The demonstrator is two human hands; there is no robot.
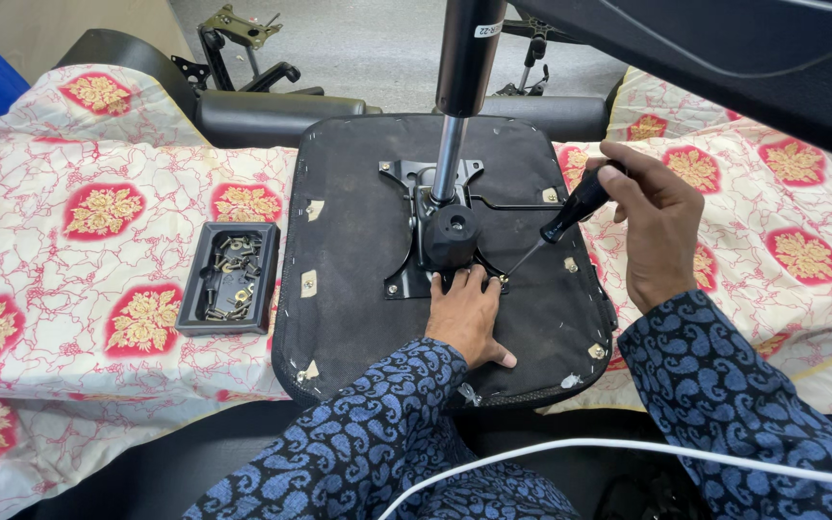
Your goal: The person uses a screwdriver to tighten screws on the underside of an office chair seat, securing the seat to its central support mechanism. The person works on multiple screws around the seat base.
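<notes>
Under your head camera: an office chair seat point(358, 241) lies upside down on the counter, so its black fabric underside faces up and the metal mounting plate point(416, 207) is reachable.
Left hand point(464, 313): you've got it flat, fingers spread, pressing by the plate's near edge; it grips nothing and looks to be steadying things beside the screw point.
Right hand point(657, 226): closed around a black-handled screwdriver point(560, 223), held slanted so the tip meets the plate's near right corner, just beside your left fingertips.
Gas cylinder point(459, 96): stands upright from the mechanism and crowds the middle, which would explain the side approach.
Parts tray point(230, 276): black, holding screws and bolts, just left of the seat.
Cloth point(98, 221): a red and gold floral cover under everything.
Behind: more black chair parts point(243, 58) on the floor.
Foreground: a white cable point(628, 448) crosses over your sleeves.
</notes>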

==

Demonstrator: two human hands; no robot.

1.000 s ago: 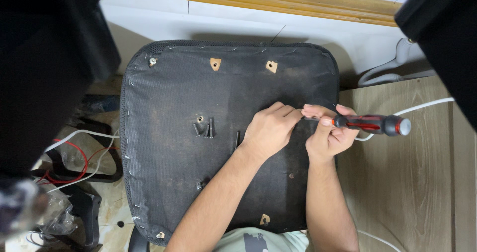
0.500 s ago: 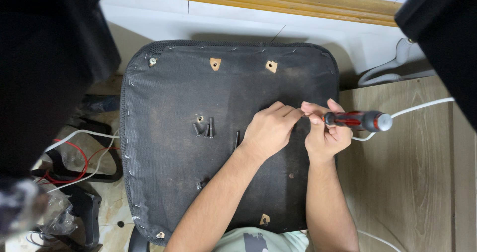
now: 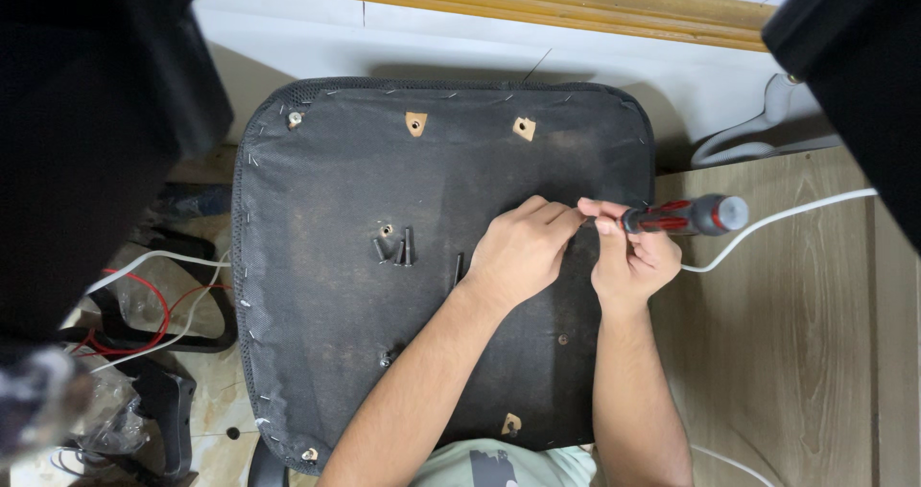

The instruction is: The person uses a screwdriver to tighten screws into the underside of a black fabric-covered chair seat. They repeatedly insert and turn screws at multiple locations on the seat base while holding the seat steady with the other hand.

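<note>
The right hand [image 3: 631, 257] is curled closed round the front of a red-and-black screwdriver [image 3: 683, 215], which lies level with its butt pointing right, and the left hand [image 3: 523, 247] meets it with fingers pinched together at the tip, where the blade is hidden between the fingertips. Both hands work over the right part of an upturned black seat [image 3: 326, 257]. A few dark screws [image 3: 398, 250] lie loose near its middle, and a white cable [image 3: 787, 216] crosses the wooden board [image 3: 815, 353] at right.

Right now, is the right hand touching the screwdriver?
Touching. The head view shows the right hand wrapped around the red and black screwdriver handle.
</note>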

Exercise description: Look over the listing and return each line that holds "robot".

Result of the exercise:
The demonstrator is two human hands; there is no robot.
Demonstrator: two human hands; no robot.

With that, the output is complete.